May 3, 2005

If You Love Him On NPR, Now……Scott Simon’s first novel honors humanity under siege

Yvonne Zip, The Christian Science Monitor

Pretty BirdsAs dawn breaks, a teenage girl sits on a roof chewing gum. She’s not waiting to meet her boyfriend; she’s a Bosnian sniper trying to choose a target. It’s November 1992, and Sarajevo has been under siege for seven months. Irena Zaric, high school basketball star, has one more bullet to place before she can head back to her dead grandmother’s apartment.

As a sniper, “Irena observed certain rules…. Tedic, her chief, had told her not to shoot at children.
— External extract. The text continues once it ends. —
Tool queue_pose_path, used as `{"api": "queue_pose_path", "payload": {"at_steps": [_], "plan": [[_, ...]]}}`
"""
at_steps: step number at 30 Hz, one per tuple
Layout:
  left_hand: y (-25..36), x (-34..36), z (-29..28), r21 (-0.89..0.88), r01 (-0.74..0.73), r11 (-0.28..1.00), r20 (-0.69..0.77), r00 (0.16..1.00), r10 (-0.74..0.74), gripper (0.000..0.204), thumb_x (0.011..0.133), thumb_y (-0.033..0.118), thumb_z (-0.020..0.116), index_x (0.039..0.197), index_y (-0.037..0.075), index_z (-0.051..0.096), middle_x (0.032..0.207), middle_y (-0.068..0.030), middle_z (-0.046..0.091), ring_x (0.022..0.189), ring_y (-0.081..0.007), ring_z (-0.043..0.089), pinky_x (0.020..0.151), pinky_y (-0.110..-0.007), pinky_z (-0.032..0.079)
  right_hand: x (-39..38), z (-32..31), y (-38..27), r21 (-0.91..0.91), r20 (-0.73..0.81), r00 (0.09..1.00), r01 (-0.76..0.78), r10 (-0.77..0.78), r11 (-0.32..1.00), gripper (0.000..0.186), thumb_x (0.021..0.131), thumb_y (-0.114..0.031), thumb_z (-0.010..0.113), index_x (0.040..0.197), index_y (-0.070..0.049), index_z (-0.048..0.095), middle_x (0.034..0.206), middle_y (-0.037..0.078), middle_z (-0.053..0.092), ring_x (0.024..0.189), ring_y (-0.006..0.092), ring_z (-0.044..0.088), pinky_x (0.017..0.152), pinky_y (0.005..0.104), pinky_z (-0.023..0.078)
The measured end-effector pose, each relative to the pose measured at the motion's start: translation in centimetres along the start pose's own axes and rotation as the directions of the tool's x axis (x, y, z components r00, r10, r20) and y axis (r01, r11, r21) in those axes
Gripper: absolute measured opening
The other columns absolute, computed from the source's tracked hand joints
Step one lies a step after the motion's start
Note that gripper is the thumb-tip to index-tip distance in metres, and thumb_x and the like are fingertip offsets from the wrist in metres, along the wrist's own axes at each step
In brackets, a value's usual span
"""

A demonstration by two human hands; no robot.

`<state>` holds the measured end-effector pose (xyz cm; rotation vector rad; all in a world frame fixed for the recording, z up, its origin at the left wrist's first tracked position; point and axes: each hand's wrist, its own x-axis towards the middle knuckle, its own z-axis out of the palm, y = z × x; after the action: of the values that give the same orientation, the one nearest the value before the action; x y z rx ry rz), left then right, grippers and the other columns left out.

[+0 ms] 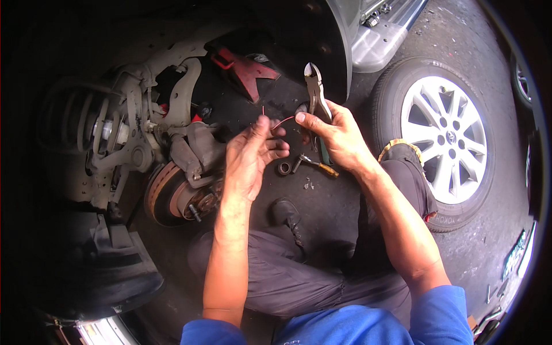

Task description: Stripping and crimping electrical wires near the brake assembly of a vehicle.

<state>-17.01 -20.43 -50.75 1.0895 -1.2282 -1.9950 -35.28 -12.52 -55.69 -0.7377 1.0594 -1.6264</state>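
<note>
A thin reddish wire [283, 121] runs between my two hands, with one end sticking up past my left fingertips. My left hand [246, 156] pinches it between thumb and index finger, the other fingers loosely curled. My right hand [347, 141] is closed round a pair of diagonal cutters [314, 92], jaws pointing up and away from me. Its thumb also presses the wire's other end near the cutters. Most of the cutters' handles are hidden by my fingers. Below the hands, a ratchet [303, 163] with a yellow handle and a dark socket [284, 168] lie on the floor.
To the left are a brake disc [156, 194], a caliper [187, 150] and a coil spring [86, 118] under a raised car. A red jack stand [248, 75] stands beyond my hands. A wheel [445, 141] lies at the right, beside my knee.
</note>
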Motion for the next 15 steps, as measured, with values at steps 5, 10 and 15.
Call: {"api": "queue_pose_path", "payload": {"at_steps": [5, 10, 15], "plan": [[-0.5, -0.4, 1.2, 0.219, -0.234, 0.947, -0.033, 0.968, 0.247, 0.018, 0.102, 0.015, 0.072, 0.109, -0.002, 0.073, 0.095, -0.009, 0.074, 0.081, -0.0169, 0.071, 0.074, -0.029, 0.059, -0.1, -0.1, 0.1, -0.09, 0.011, 0.999, -0.049, 0.05, 0.995, 0.023, 0.1, -0.026, 0.075, 0.099, -0.005, 0.066, 0.077, 0.0, 0.066, 0.068, 0.0082, 0.062, 0.065, 0.0268, 0.051], [-0.2, 0.3, 1.2, 0.799, -0.6, 0.038, 0.349, 0.513, 0.784, 0.01, 0.098, 0.003, 0.072, 0.104, -0.002, 0.077, 0.095, -0.0086, 0.076, 0.078, -0.0143, 0.072, 0.07, -0.029, 0.058, -0.5, 0.3, 0.6, 0.515, 0.138, 0.926, -0.369, 0.35, 0.773, 0.014, 0.098, -0.017, 0.072, 0.104, -0.005, 0.069, 0.09, 0.003, 0.067, 0.077, 0.013, 0.065, 0.071, 0.0333, 0.057], [0.0, 0.0, 0.9, 0.344, -0.321, 0.882, 0.069, 0.946, 0.317, 0.043, 0.102, 0.016, 0.073, 0.137, -0.006, 0.061, 0.125, -0.0164, 0.07, 0.094, -0.0191, 0.073, 0.082, -0.034, 0.063, 0.0, 0.4, 0.7, 0.198, 0.012, 0.99, -0.139, 0.139, 0.97, 0.019, 0.1, -0.022, 0.074, 0.103, -0.004, 0.067, 0.077, 0.0, 0.065, 0.067, 0.0106, 0.066, 0.061, 0.0271, 0.053]]}}
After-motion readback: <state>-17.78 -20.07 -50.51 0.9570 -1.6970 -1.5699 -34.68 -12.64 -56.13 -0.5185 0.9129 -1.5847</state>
The morals were dubious and the publicity devastating. On her own, Irena had determined that she would not shoot at pets.” She has also declared off-limits anyone who looks like Sting; Diana, princess of Wales; or figure skater Katarina Witt.

“Pretty Birds,” the first novel by National Public Radio’s Scott Simon, is an example of what can go right when a journalist turns novelist. Simon, a Peabody winner who covered the Bosnian war, loads the book with a specificity that comes from a seasoned reportorial eye – from radio broadcasts by a Serbian shock jock who makes Howard Stern sound like Captain Kangaroo, to Kolo, a bear starving in the Sarajevo Zoo.

Simon matter-of-factly details the brutality that accompanies the siege. In the space of one evening, Irena is raped, her father assaulted, her grandmother killed. Her family is robbed of their home and their possessions – except their beloved parrot. Pretty Bird learns to imitate the sounds of mortar fire but can’t learn to live without birdseed, which is harder to find than caviar in the beleaguered city.

Irena’s transformation from high-schooler into sniper comes at the hands of former vice principal Miro Tedic. He gets her a job at a brewery that serves as a front for Bosnian freedom fighters, since the United Nations frowns on their efforts to obtain guns.

“The world rebukes us. ‘Stop killing each other,’ they say. Or they lecture us. ‘It’s more awful in Africa.’ As if they care about Africa,” Tedic tells Irena, in one of the few scenes that seem a little too staged.

The book crackles with the black humor with which Sarajevans armed themselves to endure the longest siege in modern warfare – 46 months that left 12,000 people dead and some 50,000 wounded. Simon, who has a real ear for dialogue, fills his pages with affection and admiration for the Bosnian people.

Isolationists and UN employees probably won’t cheer “Pretty Birds.” Most of Simon’s fury is expended on the willingness of the UN and the West to stand by and tut fruitlessly as the ethnic cleansing went on. He ends with a quote from former Serbian President Slobodan Milosevic to Bosnian President Alija Izetbegovic at the 1995 Dayton peace accords: “You may keep Sarajevo. You have earned it.”

And no matter what a reader’s geopolitical leanings, how they earned it remains a riveting – and heartbreaking – tale.